Work task - Every line of the records below from the line with "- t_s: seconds" up to and including the line with "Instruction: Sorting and" must be reproduced exactly, and no line outside that range.

Collected data entries:
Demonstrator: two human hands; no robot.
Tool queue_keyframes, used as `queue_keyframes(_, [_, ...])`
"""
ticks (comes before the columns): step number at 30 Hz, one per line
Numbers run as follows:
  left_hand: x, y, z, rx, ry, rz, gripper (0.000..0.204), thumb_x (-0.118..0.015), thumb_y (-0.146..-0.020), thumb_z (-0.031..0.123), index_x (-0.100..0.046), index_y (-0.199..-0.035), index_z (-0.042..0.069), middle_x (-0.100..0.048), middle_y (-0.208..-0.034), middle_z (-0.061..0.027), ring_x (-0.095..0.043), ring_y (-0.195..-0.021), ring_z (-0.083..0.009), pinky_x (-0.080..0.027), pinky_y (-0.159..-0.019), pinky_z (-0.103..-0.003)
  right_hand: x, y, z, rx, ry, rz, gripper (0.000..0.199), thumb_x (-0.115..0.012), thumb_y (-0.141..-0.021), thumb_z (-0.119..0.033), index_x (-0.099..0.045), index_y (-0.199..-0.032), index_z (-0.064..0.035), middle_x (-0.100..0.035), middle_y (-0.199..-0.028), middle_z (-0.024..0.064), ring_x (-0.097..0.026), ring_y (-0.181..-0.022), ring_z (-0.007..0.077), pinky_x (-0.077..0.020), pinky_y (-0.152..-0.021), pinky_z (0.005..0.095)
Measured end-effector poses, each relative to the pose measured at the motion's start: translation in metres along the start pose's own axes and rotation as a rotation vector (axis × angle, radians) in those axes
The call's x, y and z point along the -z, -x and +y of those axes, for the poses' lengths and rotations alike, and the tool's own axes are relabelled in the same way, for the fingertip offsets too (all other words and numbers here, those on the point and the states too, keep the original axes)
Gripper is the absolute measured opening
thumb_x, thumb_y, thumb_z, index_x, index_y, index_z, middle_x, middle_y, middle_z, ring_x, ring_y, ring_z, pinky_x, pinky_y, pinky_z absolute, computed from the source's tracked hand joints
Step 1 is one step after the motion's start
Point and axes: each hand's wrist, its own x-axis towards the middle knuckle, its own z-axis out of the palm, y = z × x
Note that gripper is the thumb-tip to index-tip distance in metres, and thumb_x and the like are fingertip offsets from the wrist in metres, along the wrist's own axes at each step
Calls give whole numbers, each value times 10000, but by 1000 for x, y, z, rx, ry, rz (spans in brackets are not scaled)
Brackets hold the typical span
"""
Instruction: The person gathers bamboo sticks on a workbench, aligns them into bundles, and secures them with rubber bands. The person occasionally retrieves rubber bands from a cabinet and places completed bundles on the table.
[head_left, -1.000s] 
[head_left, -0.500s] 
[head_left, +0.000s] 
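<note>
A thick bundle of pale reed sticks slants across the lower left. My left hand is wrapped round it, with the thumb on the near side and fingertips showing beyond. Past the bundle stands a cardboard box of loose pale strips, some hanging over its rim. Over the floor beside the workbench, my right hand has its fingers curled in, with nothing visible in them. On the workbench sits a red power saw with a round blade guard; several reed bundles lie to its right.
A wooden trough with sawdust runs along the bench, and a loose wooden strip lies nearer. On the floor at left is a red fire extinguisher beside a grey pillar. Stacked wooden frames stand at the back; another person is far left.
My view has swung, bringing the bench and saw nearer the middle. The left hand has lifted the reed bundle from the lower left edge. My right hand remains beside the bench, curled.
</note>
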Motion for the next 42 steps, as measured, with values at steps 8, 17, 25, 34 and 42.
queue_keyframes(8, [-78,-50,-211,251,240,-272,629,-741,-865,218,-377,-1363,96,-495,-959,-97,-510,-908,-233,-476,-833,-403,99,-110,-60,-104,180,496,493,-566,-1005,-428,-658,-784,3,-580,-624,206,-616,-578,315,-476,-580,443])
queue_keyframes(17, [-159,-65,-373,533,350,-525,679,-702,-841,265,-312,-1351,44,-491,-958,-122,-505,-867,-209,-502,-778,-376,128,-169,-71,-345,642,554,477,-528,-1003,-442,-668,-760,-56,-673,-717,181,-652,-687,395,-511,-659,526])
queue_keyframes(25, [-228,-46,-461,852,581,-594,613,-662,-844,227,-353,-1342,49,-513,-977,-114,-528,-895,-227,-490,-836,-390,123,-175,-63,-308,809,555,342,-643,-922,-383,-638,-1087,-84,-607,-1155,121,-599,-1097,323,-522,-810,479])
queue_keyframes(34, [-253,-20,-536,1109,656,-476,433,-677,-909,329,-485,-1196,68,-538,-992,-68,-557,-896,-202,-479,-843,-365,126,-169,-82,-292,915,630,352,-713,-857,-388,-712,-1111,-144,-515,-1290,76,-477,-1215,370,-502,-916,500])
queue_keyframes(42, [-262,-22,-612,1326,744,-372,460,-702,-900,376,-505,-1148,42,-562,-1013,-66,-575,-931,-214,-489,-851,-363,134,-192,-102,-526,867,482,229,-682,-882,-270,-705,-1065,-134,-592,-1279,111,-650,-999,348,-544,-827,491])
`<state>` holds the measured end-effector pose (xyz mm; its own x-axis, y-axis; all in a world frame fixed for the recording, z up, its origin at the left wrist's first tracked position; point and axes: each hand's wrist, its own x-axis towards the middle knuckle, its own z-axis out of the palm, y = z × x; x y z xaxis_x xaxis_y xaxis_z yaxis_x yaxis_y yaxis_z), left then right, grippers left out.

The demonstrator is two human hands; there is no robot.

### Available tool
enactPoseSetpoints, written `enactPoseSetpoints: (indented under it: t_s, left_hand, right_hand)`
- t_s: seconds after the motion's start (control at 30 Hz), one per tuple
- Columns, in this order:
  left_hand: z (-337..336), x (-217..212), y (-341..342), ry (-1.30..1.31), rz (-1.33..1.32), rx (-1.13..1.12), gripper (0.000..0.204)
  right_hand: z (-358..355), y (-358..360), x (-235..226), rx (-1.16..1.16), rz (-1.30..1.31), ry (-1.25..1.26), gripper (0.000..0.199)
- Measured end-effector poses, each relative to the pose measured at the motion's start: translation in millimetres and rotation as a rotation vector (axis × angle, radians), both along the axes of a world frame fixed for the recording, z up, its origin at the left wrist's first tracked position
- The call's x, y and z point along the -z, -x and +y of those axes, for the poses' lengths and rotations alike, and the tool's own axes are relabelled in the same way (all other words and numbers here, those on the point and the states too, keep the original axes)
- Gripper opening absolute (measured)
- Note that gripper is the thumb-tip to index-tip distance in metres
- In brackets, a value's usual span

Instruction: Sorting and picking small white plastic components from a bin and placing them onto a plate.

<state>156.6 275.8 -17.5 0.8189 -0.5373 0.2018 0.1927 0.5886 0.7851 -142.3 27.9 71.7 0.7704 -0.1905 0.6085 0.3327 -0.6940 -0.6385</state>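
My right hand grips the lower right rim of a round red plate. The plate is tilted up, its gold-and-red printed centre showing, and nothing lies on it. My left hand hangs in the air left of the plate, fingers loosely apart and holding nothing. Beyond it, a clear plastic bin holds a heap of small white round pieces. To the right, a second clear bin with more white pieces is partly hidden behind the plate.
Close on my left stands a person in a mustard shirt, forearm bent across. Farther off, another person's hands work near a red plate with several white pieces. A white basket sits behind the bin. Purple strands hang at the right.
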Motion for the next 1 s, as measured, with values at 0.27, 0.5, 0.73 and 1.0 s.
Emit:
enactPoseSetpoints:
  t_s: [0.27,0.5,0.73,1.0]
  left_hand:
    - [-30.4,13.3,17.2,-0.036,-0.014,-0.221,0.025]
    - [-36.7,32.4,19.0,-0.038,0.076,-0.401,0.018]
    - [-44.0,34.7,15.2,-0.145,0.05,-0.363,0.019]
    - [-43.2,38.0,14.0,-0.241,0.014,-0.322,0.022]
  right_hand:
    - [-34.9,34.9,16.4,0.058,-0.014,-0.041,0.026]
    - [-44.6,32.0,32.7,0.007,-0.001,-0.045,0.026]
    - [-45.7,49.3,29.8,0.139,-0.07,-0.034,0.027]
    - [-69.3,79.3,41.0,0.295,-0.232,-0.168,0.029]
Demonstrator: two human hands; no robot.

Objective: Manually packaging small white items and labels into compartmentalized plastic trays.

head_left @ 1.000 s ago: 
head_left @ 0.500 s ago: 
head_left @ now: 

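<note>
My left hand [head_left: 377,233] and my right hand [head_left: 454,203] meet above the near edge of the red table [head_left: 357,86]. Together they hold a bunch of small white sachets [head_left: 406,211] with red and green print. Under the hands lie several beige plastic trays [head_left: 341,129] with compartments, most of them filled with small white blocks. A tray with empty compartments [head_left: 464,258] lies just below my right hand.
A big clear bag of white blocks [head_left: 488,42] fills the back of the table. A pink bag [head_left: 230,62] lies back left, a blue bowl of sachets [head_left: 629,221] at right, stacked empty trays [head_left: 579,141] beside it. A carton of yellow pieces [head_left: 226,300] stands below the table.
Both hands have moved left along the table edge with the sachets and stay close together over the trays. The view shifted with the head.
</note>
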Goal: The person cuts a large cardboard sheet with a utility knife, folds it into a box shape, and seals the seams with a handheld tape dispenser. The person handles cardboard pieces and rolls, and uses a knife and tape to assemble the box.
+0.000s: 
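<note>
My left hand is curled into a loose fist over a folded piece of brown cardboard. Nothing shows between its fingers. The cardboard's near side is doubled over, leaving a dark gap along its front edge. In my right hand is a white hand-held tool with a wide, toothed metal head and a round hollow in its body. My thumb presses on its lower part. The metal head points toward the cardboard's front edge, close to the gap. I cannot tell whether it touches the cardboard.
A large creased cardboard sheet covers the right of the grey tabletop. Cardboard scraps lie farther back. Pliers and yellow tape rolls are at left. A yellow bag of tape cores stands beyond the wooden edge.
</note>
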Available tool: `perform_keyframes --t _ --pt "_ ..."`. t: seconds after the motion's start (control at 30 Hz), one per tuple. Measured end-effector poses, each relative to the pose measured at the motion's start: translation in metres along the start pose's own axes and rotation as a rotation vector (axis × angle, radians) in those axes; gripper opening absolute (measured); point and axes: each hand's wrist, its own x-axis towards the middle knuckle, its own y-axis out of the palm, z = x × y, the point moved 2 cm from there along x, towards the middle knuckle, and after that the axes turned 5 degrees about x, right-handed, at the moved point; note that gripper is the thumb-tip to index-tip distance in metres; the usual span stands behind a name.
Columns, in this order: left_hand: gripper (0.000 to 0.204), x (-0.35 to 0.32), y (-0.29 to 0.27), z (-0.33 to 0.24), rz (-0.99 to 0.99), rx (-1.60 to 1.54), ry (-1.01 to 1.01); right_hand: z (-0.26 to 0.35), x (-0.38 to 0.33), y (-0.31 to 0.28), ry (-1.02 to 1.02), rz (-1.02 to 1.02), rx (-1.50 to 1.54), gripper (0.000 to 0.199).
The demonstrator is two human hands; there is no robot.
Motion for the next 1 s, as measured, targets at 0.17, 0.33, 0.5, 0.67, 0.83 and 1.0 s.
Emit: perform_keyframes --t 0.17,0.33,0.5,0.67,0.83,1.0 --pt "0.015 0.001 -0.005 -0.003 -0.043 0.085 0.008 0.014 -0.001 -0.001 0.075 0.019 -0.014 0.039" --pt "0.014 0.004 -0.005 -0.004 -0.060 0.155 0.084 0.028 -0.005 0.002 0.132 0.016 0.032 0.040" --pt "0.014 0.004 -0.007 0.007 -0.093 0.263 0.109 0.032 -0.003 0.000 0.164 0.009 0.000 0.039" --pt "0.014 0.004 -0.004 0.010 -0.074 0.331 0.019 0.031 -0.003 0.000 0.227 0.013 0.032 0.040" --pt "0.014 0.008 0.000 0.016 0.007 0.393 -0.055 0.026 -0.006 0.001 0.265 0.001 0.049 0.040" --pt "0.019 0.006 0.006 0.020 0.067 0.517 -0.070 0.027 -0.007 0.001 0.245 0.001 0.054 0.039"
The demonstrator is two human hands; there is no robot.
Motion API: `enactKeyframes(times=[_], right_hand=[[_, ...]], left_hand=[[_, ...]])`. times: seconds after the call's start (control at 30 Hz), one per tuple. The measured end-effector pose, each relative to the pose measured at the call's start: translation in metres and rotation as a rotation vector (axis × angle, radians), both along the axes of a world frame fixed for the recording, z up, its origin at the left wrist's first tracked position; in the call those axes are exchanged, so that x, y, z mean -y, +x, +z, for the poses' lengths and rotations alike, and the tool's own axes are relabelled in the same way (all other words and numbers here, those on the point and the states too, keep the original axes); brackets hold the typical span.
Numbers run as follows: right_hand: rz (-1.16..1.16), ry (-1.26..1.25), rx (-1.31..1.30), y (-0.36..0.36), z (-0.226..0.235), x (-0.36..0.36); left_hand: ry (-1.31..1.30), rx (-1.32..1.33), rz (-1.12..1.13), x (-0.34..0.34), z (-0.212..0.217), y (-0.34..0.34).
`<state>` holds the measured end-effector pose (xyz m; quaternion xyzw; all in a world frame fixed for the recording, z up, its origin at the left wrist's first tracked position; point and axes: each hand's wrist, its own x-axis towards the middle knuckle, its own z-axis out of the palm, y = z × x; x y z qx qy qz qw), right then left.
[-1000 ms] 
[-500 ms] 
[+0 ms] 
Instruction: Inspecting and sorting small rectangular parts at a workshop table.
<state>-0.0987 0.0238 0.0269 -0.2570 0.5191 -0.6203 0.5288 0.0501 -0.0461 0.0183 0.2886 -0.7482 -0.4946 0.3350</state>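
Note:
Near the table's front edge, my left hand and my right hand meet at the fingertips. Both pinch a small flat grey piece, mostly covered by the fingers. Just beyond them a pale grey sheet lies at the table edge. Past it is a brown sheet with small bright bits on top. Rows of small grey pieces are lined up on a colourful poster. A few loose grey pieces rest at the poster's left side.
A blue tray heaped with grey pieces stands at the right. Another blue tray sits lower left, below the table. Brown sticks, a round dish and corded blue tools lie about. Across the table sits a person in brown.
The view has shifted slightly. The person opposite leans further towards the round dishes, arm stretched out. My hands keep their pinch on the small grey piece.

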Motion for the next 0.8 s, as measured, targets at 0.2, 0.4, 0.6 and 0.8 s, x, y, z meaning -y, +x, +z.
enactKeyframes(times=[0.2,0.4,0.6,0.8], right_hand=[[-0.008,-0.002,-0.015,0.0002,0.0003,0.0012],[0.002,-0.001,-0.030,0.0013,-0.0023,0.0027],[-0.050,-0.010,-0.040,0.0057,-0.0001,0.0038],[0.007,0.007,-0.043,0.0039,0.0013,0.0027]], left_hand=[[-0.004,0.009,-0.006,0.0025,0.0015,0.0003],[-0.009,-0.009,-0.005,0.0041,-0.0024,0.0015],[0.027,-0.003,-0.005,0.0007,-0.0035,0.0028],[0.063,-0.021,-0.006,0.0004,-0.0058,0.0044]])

Exercise output -
- t_s: seconds after the motion's start (control at 30 Hz), one per tuple
- Columns, in this order:
  left_hand: z (-337..336), x (-217..212), y (-341..342), ry (-1.30..1.31), rz (-1.33..1.32), rx (-1.13..1.12), gripper (0.000..0.204)
  right_hand: z (-358..355), y (-358..360), x (-235..226), rx (-1.16..1.16), rz (-1.30..1.31), ry (-1.25..1.26), gripper (0.000..0.199)
- Measured end-effector poses, each relative to the pose measured at the motion's start: translation in millimetres and rotation as a rotation vector (axis × angle, radians), both along the axes of a world frame fixed for the recording, z up, its origin at the left wrist's first tracked position
- The call's x, y and z point along the -z, -x and +y of those axes, for the poses' lengths and rotations alike, and the tool's own axes are relabelled in the same way (all other words and numbers here, those on the point and the states too, keep the original axes)
- Gripper opening absolute (measured)
- Note that gripper is the thumb-tip to index-tip distance in metres
- In brackets, a value's usual span

Instruction: Sorting and picking small white plastic components from a bin and placing them onto a plate.

The required output has now been supplied.